Réunis place de la République à l’appel de l’intersyndicale, plusieurs dizaines de manifestants ont été expulsés par les forces de l’ordre quelques minutes avant l’arrivée du Premier ministre et de la délégation ministérielle à Mamoudzou.
Portés, traînés de force sur le sol, en quelques minutes, la place de la République est vidée de ses manifestants par les forces de l’ordre, ce mercredi 26 aoû à 15h. Le message est clair : rien ne doit venir perturber l’arrivée du Premier ministre et de la délégation ministérielle, ainsi que son défilé place Zakia Madi.
Parqués entre le bâtiment de l’Office de tourisme et le marché couvert, encadrés par un cordon d’une quinzaine de gendarmes et plusieurs voitures, les dizaines de manifestants, réunis à la suite de l’appel de l’intersyndicale, mettent plusieurs minutes à se remettre du choc de cette expulsion manu militari, disproportionnée.
“Il y a plus de gendarmes aujourd’hui que pour protéger nos rues”
En quelques minutes, la manifestation se transforme en un face-à-face tendu, violent à plusieurs reprises. La colère, le mépris, l’impuissance ne cessent de grandir dans les rangs des manifestants, faisant oublier à certains leurs revendications premières : augmentation du taux d’indexation, alignement des droits sociaux, surcharge des établissements scolaires, mais aussi dénonciation d’une pauvreté grandissante chez les élèves.
“Il y a plus de gendarmes aujourd’hui que pour protéger nos rues !”, lance une manifestante. “Le but est de nous cacher, de montrer que tout va bien à Mayotte”, ironise un autre.
“On demande de la considération et de l’écoute, mais même faire semblant, ils ne veulent plus le faire”, insiste une participante, pointant du doigt les ministres en visite et déplorant l’absence totale de rencontre.

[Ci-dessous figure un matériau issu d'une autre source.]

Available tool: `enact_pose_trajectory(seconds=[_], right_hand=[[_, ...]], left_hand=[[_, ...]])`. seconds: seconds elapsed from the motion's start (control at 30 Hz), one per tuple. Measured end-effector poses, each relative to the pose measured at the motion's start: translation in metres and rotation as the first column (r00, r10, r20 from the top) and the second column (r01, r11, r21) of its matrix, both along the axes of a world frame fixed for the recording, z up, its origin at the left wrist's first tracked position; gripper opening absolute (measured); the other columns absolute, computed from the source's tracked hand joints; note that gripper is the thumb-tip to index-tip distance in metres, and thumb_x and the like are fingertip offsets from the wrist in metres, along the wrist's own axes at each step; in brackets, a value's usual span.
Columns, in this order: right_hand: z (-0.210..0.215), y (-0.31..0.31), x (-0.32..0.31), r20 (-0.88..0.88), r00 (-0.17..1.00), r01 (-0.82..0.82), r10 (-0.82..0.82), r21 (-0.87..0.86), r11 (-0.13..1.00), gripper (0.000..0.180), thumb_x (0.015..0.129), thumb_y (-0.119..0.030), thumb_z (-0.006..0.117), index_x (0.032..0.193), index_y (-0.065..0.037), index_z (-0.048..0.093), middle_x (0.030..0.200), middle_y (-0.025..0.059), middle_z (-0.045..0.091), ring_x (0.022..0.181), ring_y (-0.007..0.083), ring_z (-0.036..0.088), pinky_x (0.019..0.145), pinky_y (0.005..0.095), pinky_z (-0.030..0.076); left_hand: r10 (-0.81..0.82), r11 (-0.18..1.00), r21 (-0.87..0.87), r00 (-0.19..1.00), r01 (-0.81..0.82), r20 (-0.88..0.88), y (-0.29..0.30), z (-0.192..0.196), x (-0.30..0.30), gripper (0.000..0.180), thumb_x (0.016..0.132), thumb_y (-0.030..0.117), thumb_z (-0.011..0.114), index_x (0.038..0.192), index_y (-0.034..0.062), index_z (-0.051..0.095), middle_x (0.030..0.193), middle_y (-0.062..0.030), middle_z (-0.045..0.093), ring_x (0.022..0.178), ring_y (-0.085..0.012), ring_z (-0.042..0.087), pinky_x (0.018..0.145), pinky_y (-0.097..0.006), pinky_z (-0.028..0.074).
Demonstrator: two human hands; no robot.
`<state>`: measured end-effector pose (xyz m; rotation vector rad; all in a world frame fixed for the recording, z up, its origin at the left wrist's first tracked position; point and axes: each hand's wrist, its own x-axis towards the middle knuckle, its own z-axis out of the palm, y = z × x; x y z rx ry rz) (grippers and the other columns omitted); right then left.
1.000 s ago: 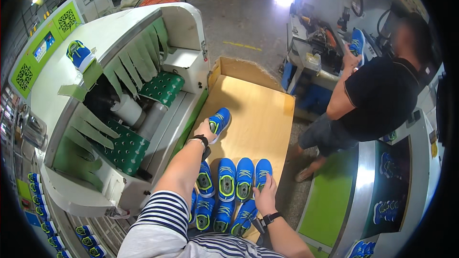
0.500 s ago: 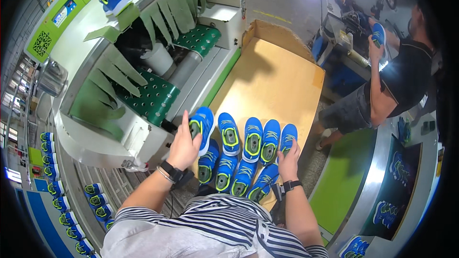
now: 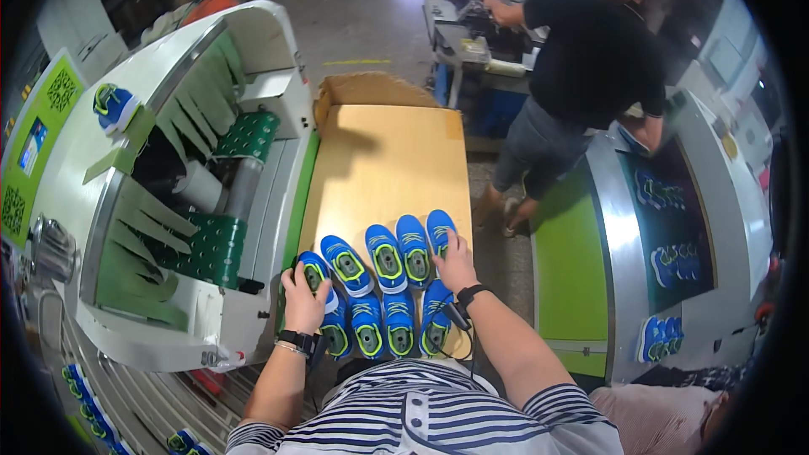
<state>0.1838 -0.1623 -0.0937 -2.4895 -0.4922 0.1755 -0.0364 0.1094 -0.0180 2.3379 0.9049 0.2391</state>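
At the far left I see one blue-and-white shoe [image 3: 116, 109] perched on a white machine [image 3: 118, 339]; two sets of green curtain strips [image 3: 202, 93] hang over its perforated green belt [image 3: 217, 248]. Near left, more shoes sit on slatted racks, too cut off for me to count.

In the middle, nine blue shoes with lime linings stand on the near part of the pale counter [image 3: 404, 160]: five in the far row [image 3: 386, 240], four in the near row [image 3: 399, 312]. The left hand [image 3: 305, 302] has its grip closed around the leftmost shoe [image 3: 313, 268] of the far row, fingers on the left side, thumb on the right. The right hand [image 3: 456, 265] touches the rightmost shoe [image 3: 439, 223] of that row; whether that grip pinches it, I can't tell.

Farther right, one co-worker in a black top [image 3: 594, 46] reaches one arm to a cluttered bench [image 3: 472, 25] and the other toward a second machine [image 3: 573, 278]. Three clusters of shoes lie on it, the nearest [image 3: 660, 339] at its near end.
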Motion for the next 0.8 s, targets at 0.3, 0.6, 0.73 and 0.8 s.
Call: enact_pose_trajectory(seconds=[0.3, 0.6, 0.73, 0.8], right_hand=[[-0.011, 0.000, 0.004, -0.003, 1.000, -0.001, 0.001, 0.009, 1.000, 0.080, 0.086, -0.019, 0.075, 0.152, -0.009, 0.030, 0.140, 0.0262, 0.045, 0.124, 0.0477, 0.051, 0.104, 0.0507, 0.045], [-0.004, 0.002, 0.003, -0.074, 0.997, 0.020, -0.023, -0.048, 0.999, 0.082, 0.088, -0.022, 0.072, 0.155, -0.011, 0.026, 0.146, 0.0236, 0.039, 0.128, 0.0466, 0.046, 0.108, 0.0500, 0.042], [-0.003, 0.003, 0.001, -0.060, 0.998, 0.024, -0.027, -0.058, 0.998, 0.083, 0.087, -0.022, 0.073, 0.155, -0.011, 0.026, 0.144, 0.0253, 0.039, 0.127, 0.0475, 0.047, 0.107, 0.0514, 0.043], [-0.004, 0.002, 0.001, -0.044, 0.999, 0.015, -0.018, -0.067, 0.998, 0.083, 0.089, -0.020, 0.072, 0.155, -0.012, 0.022, 0.141, 0.0263, 0.039, 0.128, 0.0489, 0.047, 0.106, 0.0515, 0.044]], left_hand=[[-0.117, 0.939, -0.316, 0.990, 0.138, 0.085, 0.018, -0.025, -0.009, 0.121, 0.076, 0.024, 0.088, 0.158, -0.0042, 0.003, 0.157, -0.0302, 0.030, 0.144, -0.0392, 0.036, 0.118, -0.040, 0.033], [-0.026, 0.921, -0.386, 0.997, 0.051, 0.069, 0.010, -0.015, -0.017, 0.125, 0.071, 0.028, 0.091, 0.155, -0.0128, 0.007, 0.155, -0.0322, 0.033, 0.145, -0.0389, 0.035, 0.119, -0.038, 0.032], [-0.004, 0.986, -0.161, 0.985, 0.031, 0.170, 0.007, 0.004, -0.009, 0.111, 0.078, 0.033, 0.085, 0.154, -0.0105, 0.017, 0.154, -0.0325, 0.033, 0.144, -0.0428, 0.035, 0.119, -0.044, 0.031], [0.000, 0.996, -0.086, 0.971, 0.021, 0.238, 0.008, 0.017, 0.002, 0.099, 0.084, 0.030, 0.080, 0.154, -0.0086, 0.023, 0.156, -0.0299, 0.031, 0.146, -0.0409, 0.031, 0.120, -0.043, 0.029]])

Les manifestants repoussés loin de la place de la République
En quelques instants, d’autres gendarmes s’ajoutent au cordon sécuritaire, dont plusieurs avec des boucliers, faisant monter la pression. Un petit groupe de manifestants tente alors une percée le long du mur, aussitôt neutralisée par des gendarmes galvanisés. Certains, trop engagés, reçoivent l’ordre de se calmer par leur supérieur. “Doucement, ils sont gentils”, glisse l’un d’entre eux, un sourire sur le visage.
Mais la tension persiste. Les forces de l’ordre poussent de plus en plus loin le groupe tandis que, sur le port, le premier bateau de la délégation ministérielle arrive. Drapeaux en l’air et mains autour de la bouche pour faire entendre leur voix, les manifestants huent et sifflent les ministres, dont certains détournent le regard en leur direction.
La manifestation finit par être totalement annihilée au moment où Sébastien Lecornu arrive sur le ponton d’urgence.